# TASK TO CARRY OUT:
Please filter the listing below and copy out the lines that hold "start".

# EXERCISE DATA:
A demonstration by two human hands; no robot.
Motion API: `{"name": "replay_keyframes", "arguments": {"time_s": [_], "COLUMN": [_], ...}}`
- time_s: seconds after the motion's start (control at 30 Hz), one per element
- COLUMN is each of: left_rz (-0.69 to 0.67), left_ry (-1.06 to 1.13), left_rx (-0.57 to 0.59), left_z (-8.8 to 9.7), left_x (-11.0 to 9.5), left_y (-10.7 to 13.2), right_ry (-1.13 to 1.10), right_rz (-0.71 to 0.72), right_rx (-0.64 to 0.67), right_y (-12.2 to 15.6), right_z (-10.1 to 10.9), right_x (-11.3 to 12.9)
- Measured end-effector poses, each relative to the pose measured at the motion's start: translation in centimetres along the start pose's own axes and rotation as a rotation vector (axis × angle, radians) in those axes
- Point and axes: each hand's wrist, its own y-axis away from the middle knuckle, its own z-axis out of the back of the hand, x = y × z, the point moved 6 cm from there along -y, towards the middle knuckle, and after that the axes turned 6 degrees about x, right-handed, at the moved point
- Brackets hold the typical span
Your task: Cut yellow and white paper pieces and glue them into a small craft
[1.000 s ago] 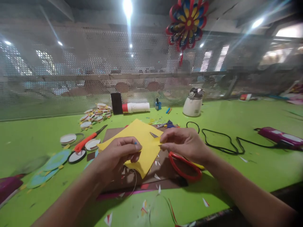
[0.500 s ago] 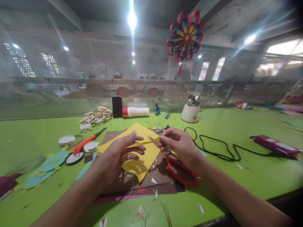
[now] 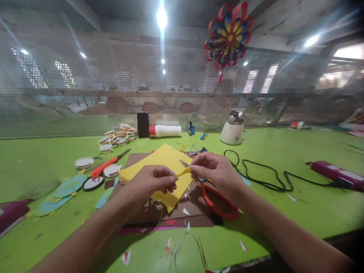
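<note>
My left hand (image 3: 149, 182) is closed in a pinch on a yellow paper sheet (image 3: 159, 167) held over the brown paper (image 3: 196, 204) on the green table (image 3: 284, 212). My right hand (image 3: 216, 170) is closed too. It pinches a narrow yellow strip (image 3: 183, 172) cut from the sheet's edge and also holds red-handled scissors (image 3: 218, 197), whose blades poke out above the fingers. The two hands meet at the strip, close together.
Orange-handled scissors (image 3: 106, 165), paper discs (image 3: 83, 162) and teal cut-outs (image 3: 64, 189) lie at the left. A glue bottle (image 3: 165, 131), a black box (image 3: 142, 124) and a white pot (image 3: 233, 129) stand near the mesh wall. A black cable (image 3: 264, 174) runs to a pink tool (image 3: 335, 172). Paper scraps litter the front.
Half a second ago the strip was stretched out between the hands. Now the hands have come together and the strip is short between the fingertips. The sheet has barely shifted.
</note>
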Motion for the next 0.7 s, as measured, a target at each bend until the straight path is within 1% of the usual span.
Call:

# RESPONSE BELOW:
- time_s: seconds after the motion's start (control at 30 Hz), one per element
- Measured end-effector poses, each relative to the pose measured at the motion's start: translation in centimetres along the start pose's own axes and rotation as a rotation vector (axis × angle, radians) in those axes

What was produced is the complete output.